A few recipe notes + helpful tips
Bean best practices
You can use whatever beans you like, and if digestion is an issue that normally makes you shy away from beans, try soaking them first. It might sound like more effort, but it makes a difference. Soaking helps remove the oligosaccharide substance on the surface (which can cause gas and bloating), making the cooked beans far easier to digest. As an added bonus, soaking can also reduce cooking time. Check out more about why I prefer to soaking my beans and grains in this post.
Make your quinoa taste better
If you’re sick of straight-up quinoa, try boiling it in low sodium vegetable broth instead of water. Other ways to add flavour include adding a bay leaf to the water as the quinoa cooks, or quickly stir frying a clove of garlic and some chopped shallots in the same saucepan before adding the quinoa and liquid of choice.
Fresh herbs are a must!
Seriously, they liven up this salad (and everywhere else you use them), and the flavours can help reduce the need for dressing and additional seasoning. I’m of the mind that you can never have too many and toss them on top of just about every meal I eat, but if you shy away from buying them because you think the leftovers will go to waste, simply blitz your leftovers in a food processor with a bit of olive oil and freeze them in ice trays. Voila – instant flavour cubes for pastas, soups, stews, marinades – the possibilities are endless.Print
Make it once, enjoy it all week long! This Tuscan Bean and Quinoa Salad makes a perfect plant-based lunch or dinner that’ll leave you feeling satisfied and energized.
- 2/3 cup uncooked quinoa (this will make about 2 cups cooked)
- 2 cups diced cucumber
- 1 ½ cups halved cherry tomatoes
- 1 cup shredded spinach or baby greens
- 2 cups cooked beans of choice (Great Northern beans, white navy beans, kidney beans and chickpeas are all great)
- 1 large roasted red bell pepper, cut into strips
- 1/4 cup sundried tomatoes soaked in hot water for 10 mins to rehydrate
- 1/4 cup very thinly sliced red onion
- 2 tbsp finely minced fresh parsley
- 1 tbsp finely minced fresh basil
- 1 tsp dried Mediterranean seasoning or blend of Italian herbs
For the dressing (you may have some leftover):
- 2 tbsp extra virgin olive oil
- 3 tbsp dark balsamic vinegar
- 1 tsp Dijon mustard
- sea salt and black pepper, to taste
- Boil the quinoa in water according to package directions, about 10 minutes. While it cooks, prepare all remaining ingredients as directed above and toss them together in a large bowl.

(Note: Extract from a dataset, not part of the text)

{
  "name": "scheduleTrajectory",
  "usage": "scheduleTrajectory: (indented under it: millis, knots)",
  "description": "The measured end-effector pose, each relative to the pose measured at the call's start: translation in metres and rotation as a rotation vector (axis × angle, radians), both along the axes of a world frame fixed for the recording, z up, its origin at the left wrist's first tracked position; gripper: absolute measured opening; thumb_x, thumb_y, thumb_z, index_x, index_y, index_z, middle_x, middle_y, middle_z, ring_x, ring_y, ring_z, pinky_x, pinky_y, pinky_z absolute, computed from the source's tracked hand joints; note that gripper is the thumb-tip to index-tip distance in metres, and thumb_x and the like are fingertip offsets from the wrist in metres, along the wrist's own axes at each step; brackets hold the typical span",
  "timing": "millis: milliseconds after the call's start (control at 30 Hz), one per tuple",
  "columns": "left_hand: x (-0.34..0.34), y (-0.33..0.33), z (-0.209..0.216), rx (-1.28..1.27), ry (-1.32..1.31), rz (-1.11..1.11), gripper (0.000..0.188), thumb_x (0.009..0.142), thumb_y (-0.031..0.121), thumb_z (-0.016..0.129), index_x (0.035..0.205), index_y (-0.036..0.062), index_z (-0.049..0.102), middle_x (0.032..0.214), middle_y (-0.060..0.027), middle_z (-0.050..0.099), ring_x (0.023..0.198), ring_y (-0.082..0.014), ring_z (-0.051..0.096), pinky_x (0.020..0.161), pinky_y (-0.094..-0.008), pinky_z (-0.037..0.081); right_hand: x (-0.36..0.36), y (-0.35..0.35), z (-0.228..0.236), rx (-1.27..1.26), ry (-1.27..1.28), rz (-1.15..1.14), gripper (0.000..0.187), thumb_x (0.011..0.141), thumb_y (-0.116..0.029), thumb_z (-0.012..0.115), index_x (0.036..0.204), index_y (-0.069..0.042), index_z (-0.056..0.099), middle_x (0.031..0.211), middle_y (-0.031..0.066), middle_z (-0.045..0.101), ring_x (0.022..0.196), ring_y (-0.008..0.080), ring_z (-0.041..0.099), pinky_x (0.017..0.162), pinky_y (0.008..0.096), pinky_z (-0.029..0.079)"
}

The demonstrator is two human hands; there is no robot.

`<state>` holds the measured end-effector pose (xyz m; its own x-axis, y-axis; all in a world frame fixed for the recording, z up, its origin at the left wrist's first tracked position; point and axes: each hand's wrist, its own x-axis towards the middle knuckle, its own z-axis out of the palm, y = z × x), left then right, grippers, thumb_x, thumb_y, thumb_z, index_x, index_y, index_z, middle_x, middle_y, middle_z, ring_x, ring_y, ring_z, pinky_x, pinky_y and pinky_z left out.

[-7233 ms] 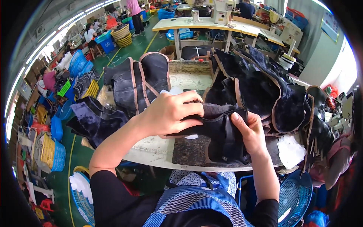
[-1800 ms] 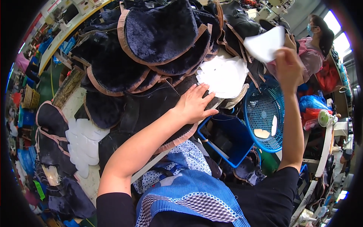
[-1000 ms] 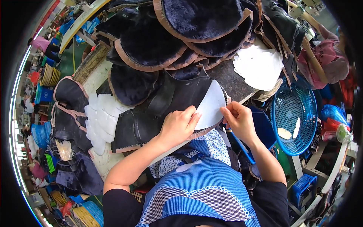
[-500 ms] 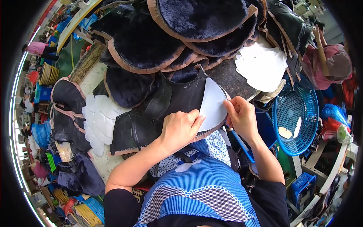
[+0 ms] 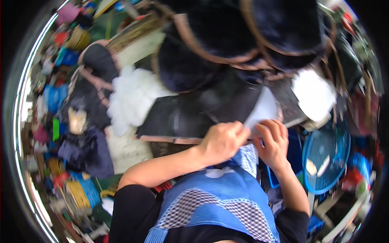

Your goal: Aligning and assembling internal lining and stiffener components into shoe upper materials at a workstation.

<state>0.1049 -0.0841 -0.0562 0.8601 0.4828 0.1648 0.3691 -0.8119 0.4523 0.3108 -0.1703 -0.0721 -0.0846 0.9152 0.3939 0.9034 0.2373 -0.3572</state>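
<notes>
A black leather-like piece (image 5: 184, 115) with a pinkish edge lies across the work surface in front of me. A curved, pale white sheet (image 5: 263, 106) rests on its right end. My left hand (image 5: 227, 142) is closed at the near edge of both, fingers bent and thumb pressed in. Close beside it, my right hand (image 5: 273, 141) has its fingers curled around the lower right edge, where sheet and black piece meet. Motion blur softens the fingertips, and the grip's underside is hidden.
Dark fur-lined pieces with brown edges (image 5: 219, 34) are heaped at the back. White sheets lie in one pile at left (image 5: 131, 99) and another at right (image 5: 314, 94). A blue plastic basket (image 5: 327, 150) stands at the right. More dark pieces (image 5: 87, 152) lie far left.
The view has swung, so the scene sits further right and is blurred. Both hands have come closer together at the near edge of the white sheet, and the right fingers curl more.
</notes>
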Motion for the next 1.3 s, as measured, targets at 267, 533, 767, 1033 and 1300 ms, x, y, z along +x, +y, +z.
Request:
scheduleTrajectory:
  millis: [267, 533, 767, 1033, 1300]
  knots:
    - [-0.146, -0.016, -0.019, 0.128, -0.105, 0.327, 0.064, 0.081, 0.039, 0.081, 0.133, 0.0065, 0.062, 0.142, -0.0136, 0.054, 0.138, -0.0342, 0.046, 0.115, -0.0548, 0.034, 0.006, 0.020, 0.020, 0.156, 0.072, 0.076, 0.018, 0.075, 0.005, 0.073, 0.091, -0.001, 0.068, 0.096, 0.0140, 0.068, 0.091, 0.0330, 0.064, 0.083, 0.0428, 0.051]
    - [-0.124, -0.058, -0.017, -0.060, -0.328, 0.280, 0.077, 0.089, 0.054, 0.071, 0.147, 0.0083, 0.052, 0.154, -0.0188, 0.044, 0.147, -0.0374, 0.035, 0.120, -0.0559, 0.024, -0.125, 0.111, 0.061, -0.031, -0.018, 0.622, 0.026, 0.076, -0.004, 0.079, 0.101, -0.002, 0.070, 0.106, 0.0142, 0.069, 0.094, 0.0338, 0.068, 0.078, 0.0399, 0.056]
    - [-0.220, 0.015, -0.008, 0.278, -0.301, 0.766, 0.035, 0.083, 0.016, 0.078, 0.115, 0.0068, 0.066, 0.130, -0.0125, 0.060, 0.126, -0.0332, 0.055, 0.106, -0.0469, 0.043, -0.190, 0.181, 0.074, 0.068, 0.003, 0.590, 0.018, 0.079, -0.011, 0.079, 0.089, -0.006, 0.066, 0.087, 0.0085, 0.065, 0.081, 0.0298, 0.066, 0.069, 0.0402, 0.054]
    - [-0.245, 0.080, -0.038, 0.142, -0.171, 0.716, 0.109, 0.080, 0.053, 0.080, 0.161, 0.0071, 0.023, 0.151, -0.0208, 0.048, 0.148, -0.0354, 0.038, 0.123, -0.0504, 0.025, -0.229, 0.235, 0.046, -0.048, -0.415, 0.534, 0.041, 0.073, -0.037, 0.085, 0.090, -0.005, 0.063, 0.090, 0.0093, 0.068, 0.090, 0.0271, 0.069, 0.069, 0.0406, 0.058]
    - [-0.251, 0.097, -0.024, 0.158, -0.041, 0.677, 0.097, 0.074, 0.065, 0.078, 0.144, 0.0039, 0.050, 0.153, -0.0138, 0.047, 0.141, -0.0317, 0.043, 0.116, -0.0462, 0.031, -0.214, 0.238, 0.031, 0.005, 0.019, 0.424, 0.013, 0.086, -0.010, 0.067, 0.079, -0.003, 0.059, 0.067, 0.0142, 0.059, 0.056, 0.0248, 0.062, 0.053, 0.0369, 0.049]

- When the quinoa is finished cooking, drain off any excess boiling liquid and let it cool in the fridge for 5-10 minutes. (This will prevent the heat from wilting the greens.)

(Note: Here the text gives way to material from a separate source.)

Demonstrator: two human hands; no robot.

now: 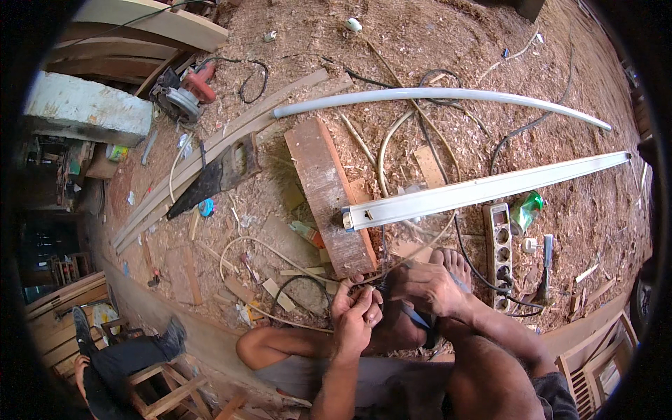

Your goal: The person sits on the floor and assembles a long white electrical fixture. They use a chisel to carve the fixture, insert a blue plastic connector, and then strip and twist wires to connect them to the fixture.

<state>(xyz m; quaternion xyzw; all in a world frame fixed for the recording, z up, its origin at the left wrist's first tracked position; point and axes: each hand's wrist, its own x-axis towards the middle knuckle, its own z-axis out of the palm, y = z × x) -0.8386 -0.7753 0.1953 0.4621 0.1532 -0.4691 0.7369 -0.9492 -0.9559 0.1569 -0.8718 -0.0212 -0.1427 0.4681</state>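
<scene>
My left hand (355, 311) is closed in a pinch on a thin pale cable (290, 264) just below the wood block's near end. My right hand (427, 288) is curled close beside it, fingers bent down; what it grips, if anything, is hidden. A reddish-brown wood block (325, 196) lies in front of my hands. Across it rests one end of a long white tube-light fixture (490, 189), its other end reaching far right. Farther off, a white fluorescent tube (434, 94) lies on the ground.
Wood shavings cover the ground. A handsaw (217, 175) and a red circular saw (185, 91) lie on the left. At right are a power strip (499, 252), a green can (526, 212) and a chisel (546, 269). Another person's legs (133, 357) show lower left.
</scene>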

- Whisk together the dressing. Pour it over the salad and toss well to coat.
- Once the quinoa has cooled, stir it into the rest of the ingredients. Adjust to taste with sea salt and black pepper, plus a little more Mediterranean seasoning if you like. Note that the flavour will intensify after the salad has been left to sit for a few hours.
- Serve with lemon wedges for squeezing over top, if desired.